Amazon S3 is one the widely used platform to store big data. It’s a secured, reliable, scalable and affordable environment to store huge data. User can store various format of a data file on S3 location from different applications. Often SAS users are asking a question, whether SAS and Viya (CAS) applications can read and write Parquet, Avro, ORC, etc. data file stored on S3 locations. This post is about how to read various data files stored on S3 location using AWS EMR to SAS and CAS.
Amazon offers a service-based Hadoop environment AWS EMR (Amazon Web Services Elastic Map Reduce), where user can read and write various data file format to S3 locations. User can create a hive table with data files located on S3 and process using the Hadoop infrastructure. A hive table created with s3a:// protocol to access S3 data files from a none-EMR process (read SAS EP).
When Hive tables are available on AWS EMR, BASE SAS can access using SAS/ACCESS Interface to Hadoop component. CAS can access these hive table by using Data Connector and Data Connect Accelerator. Means, user can use serial or parallel data load method to load a Hive table to CAS.
The following diagram describes the data access from BASE SAS to S3 via AWS EMR.
Select any image to see a larger version.
Mobile users: To view the images, select the "Full" version at the bottom of the page.
The following diagram describes the data access from CAS to S3 via AWS EMR.

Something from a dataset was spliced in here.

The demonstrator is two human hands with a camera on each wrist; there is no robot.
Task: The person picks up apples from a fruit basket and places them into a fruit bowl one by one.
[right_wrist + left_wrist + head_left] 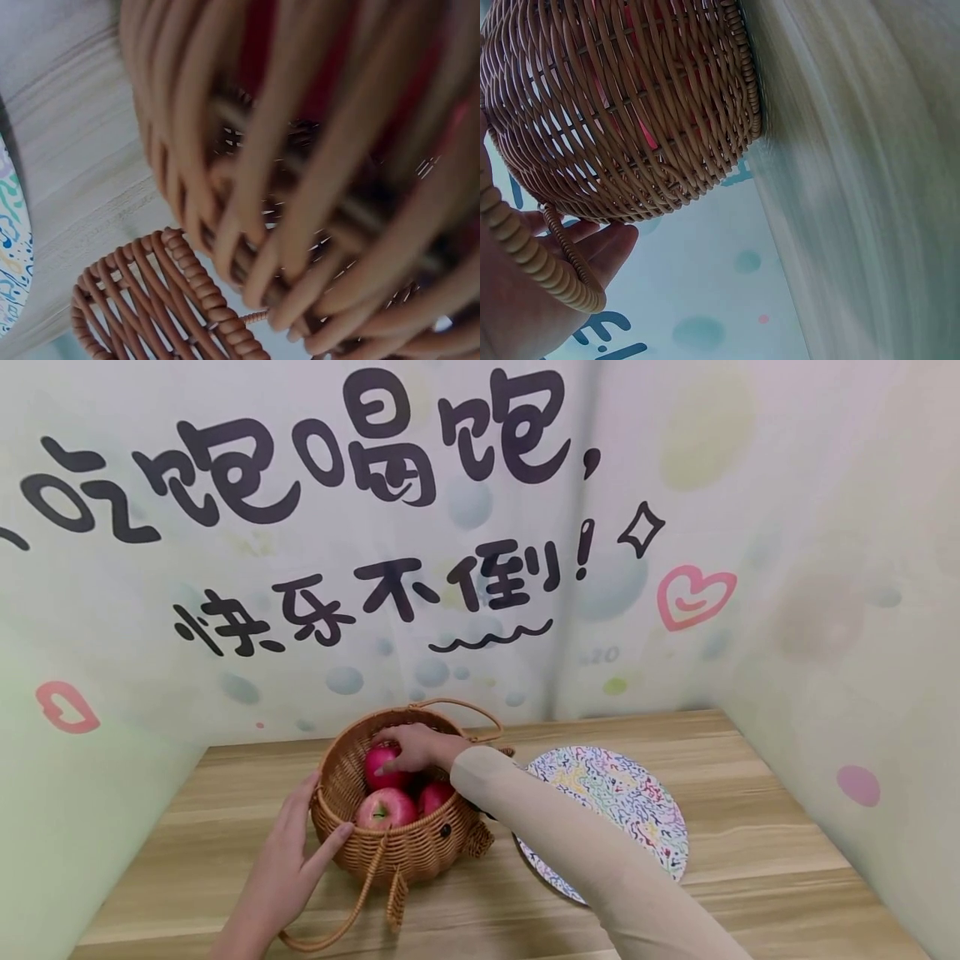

The following method describes a step by step process to access S3 files from CAS and BASE SAS.
Prerequisites:
The following screen-shots describe an S3 bucket and folder with CSV files or Parquet files which need to be read into SAS and CAS using the subsequent steps.
S3 Bucket and folder with CSV file:
S3 Bucket and folder with Parquet file:
To read a data file stored on S3, the user must know the file structure to formulate a create table statement. The following SQL statement can be used to create hive tables for the above CSV and Parquet file. Notice the data location protocol ‘s3a://’ is used in the SQL statement. Save the script file at the local desktop (C: drive) to upload at S3 location.
CREATE EXTERNAL TABLE baseball_S3(
name varchar(18),
team varchar(14),
natbat double,
nhits double,
nhome double,
nruns double,
nrbi double,
nbb double,
yrmajor double,
cratbat double,
crhits double,
crhome double,
crruns double,
crrbi double,
crbb double,
league varchar(8),
division varchar(8),
position varchar(8),
nouts double,
nassts double,
nerror double,
salary double,
div_1 varchar(16),
logsalary double
)
ROW FORMAT DELIMITED
FIELDS TERMINATED BY '\u0001'
LINES TERMINATED BY '\n'
STORED AS parquet
LOCATION 's3a://sas-viyadeploymentworkshop/gel/Data/baseball_prqt/' ;
CREATE EXTERNAL TABLE car_S3(
make varchar(13),
model varchar(40),
type varchar(8),
origin varchar(6),
drivetrain varchar(5),
msrp double,
invoice double,
enginesize double,
cylinders double,
horsepower double,
mpg_city double,
mpg_highway double,
weight double,
wheelbase double,
length double
)
ROW FORMAT DELIMITED
FIELDS TERMINATED BY ','
STORED AS TEXTFILE
LOCATION 's3a://sas-viyadeploymentworkshop/gel/Data/cars/';
You need to upload the hsql file at an S3 location with access from EMR cluster. The script file will be executed in an “EMR step” to create the hive tables. The following screen-shot describes the saved hsql file at S3 location.
To create the hive table from saved hsql file, you needs to add an EMR Step. Navigate to available EMR cluster and add a step with Step type=Hive Program. Provide the S3 location for hsql file along with input and output S3 location. The following screen-shot describes the creation of an EMR step using hsql file saved at S3.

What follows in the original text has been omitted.